▶ [What you should do]:
The whole listing below needs to be retyped without a single change.

::: Data segment :::

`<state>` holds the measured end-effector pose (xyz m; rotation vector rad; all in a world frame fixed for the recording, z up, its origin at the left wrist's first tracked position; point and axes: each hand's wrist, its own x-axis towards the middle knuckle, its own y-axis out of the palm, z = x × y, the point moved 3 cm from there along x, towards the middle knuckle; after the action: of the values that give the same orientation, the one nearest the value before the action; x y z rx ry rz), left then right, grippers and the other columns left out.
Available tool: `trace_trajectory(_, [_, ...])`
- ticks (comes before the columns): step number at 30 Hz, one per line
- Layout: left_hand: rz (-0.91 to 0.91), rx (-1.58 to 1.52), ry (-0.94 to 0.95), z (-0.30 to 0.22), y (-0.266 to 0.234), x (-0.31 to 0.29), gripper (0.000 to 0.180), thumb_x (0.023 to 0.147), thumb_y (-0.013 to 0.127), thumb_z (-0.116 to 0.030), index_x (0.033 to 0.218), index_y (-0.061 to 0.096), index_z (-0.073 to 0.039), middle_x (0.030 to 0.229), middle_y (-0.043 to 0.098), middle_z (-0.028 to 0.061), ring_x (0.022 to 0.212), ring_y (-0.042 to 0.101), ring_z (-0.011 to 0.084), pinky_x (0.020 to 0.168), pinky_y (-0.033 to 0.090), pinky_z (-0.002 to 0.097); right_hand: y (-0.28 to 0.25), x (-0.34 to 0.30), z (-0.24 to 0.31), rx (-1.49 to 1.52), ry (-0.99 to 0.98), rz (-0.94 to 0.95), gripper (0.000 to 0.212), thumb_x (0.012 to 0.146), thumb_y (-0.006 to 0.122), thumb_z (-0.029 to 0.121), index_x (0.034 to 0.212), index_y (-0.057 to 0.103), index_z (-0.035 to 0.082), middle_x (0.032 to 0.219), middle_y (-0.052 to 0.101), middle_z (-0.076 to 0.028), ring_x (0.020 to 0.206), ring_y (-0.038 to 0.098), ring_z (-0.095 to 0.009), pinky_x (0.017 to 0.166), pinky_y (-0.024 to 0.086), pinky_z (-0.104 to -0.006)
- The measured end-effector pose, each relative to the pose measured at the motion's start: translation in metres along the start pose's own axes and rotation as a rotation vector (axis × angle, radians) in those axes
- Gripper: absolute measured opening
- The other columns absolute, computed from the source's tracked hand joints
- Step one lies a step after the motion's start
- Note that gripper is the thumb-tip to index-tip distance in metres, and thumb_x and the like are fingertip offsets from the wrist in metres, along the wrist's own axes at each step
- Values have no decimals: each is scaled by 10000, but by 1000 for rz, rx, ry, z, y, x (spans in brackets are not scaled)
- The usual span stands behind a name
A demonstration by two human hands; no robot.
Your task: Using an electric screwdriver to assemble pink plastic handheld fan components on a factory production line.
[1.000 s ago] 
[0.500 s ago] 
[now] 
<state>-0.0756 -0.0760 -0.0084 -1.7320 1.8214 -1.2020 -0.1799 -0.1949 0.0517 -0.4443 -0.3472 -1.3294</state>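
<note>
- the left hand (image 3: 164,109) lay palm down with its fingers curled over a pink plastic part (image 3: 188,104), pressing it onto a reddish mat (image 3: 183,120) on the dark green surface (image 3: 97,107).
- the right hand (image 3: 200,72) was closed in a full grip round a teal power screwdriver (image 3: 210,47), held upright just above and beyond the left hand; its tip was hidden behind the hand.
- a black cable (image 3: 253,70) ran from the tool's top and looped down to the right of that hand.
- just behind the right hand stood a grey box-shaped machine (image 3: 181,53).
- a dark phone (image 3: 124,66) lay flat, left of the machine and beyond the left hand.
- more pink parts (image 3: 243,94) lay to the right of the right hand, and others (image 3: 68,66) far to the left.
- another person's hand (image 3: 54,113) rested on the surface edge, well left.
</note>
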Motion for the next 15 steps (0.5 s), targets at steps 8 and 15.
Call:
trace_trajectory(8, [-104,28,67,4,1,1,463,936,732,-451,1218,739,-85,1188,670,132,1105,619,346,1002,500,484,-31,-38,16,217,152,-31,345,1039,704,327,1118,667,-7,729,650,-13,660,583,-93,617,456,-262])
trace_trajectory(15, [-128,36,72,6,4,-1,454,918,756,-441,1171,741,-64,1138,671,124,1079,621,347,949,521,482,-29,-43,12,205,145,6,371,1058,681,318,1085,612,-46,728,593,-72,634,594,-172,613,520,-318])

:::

▶ [Response to the exercise]:
`<state>` holds the measured end-effector pose (xyz m; rotation vector rad; all in a world frame fixed for the recording, z up, its origin at the left wrist's first tracked position; point and axes: each hand's wrist, its own x-axis towards the middle knuckle, its own y-axis out of the palm, z = x × y, the point moved 3 cm from there along x, towards the middle knuckle; after the action: of the values that give the same orientation, the one nearest the value before the action; x y z rx ry rz), left then right, grippers and the other columns left out.
Available tool: `trace_trajectory(_, [_, ...])`
- ticks (comes before the columns): step number at 30 Hz, one per line
- Layout: left_hand: rz (-0.91 to 0.91), rx (-1.58 to 1.52), ry (-0.94 to 0.95), z (-0.30 to 0.22), y (-0.266 to 0.234), x (-0.31 to 0.29), gripper (0.000 to 0.180), thumb_x (0.023 to 0.147), thumb_y (-0.013 to 0.127), thumb_z (-0.116 to 0.030), index_x (0.033 to 0.218), index_y (-0.061 to 0.096), index_z (-0.073 to 0.039), middle_x (0.030 to 0.229), middle_y (-0.043 to 0.098), middle_z (-0.028 to 0.061), ring_x (0.022 to 0.212), ring_y (-0.042 to 0.101), ring_z (-0.011 to 0.084), pinky_x (0.020 to 0.168), pinky_y (-0.033 to 0.090), pinky_z (-0.002 to 0.097); right_hand: y (-0.28 to 0.25), x (-0.34 to 0.30), z (-0.24 to 0.31), rx (-1.49 to 1.52), ry (-0.99 to 0.98), rz (-0.94 to 0.95), gripper (0.000 to 0.212), thumb_x (0.012 to 0.146), thumb_y (-0.006 to 0.122), thumb_z (-0.029 to 0.121), index_x (0.034 to 0.212), index_y (-0.057 to 0.103), index_z (-0.035 to 0.082), middle_x (0.032 to 0.219), middle_y (-0.052 to 0.101), middle_z (-0.076 to 0.028), ring_x (0.020 to 0.206), ring_y (-0.038 to 0.098), ring_z (-0.095 to 0.009), pinky_x (0.017 to 0.166), pinky_y (-0.024 to 0.086), pinky_z (-0.104 to -0.006)
- The measured end-effector pose, each relative to the pose measured at the motion's start: translation in metres along the start pose's own axes and rotation as a rotation vector (axis × angle, radians) in those axes
- Gripper: absolute measured opening
- The other columns absolute, computed from the source's tracked hand joints
- Step one lies a step after the motion's start
- Note that gripper is the thumb-tip to index-tip distance in metres, and thumb_x and the like are fingertip offsets from the wrist in metres, along the wrist's own axes at each step
- Values have no decimals: each is scaled by 10000, but by 1000 for rz, rx, ry, z, y, x (spans in brackets are not scaled)
- The usual span stands behind a name
A demonstration by two human hands; no robot.
Your task: Using an electric screwdriver to assemble pink plastic handheld fan components on a factory production line.
[1.000 s ago] 
[0.500 s ago] 
[now] 
<state>-0.0756 -0.0760 -0.0084 -1.7320 1.8214 -1.2020 -0.1799 -0.1949 0.0517 -0.4443 -0.3472 -1.3294</state>
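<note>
- the left hand (image 3: 164,109) lay palm down with its fingers curled over a pink plastic part (image 3: 188,104), pressing it onto a reddish mat (image 3: 183,120) on the dark green surface (image 3: 97,107).
- the right hand (image 3: 200,72) was closed in a full grip round a teal power screwdriver (image 3: 210,47), held upright just above and beyond the left hand; its tip was hidden behind the hand.
- a black cable (image 3: 253,70) ran from the tool's top and looped down to the right of that hand.
- just behind the right hand stood a grey box-shaped machine (image 3: 181,53).
- a dark phone (image 3: 124,66) lay flat, left of the machine and beyond the left hand.
- more pink parts (image 3: 243,94) lay to the right of the right hand, and others (image 3: 68,66) far to the left.
- another person's hand (image 3: 54,113) rested on the surface edge, well left.
</note>
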Motion for the next 15 steps (0.5 s), targets at steps 8 and 15.
Call:
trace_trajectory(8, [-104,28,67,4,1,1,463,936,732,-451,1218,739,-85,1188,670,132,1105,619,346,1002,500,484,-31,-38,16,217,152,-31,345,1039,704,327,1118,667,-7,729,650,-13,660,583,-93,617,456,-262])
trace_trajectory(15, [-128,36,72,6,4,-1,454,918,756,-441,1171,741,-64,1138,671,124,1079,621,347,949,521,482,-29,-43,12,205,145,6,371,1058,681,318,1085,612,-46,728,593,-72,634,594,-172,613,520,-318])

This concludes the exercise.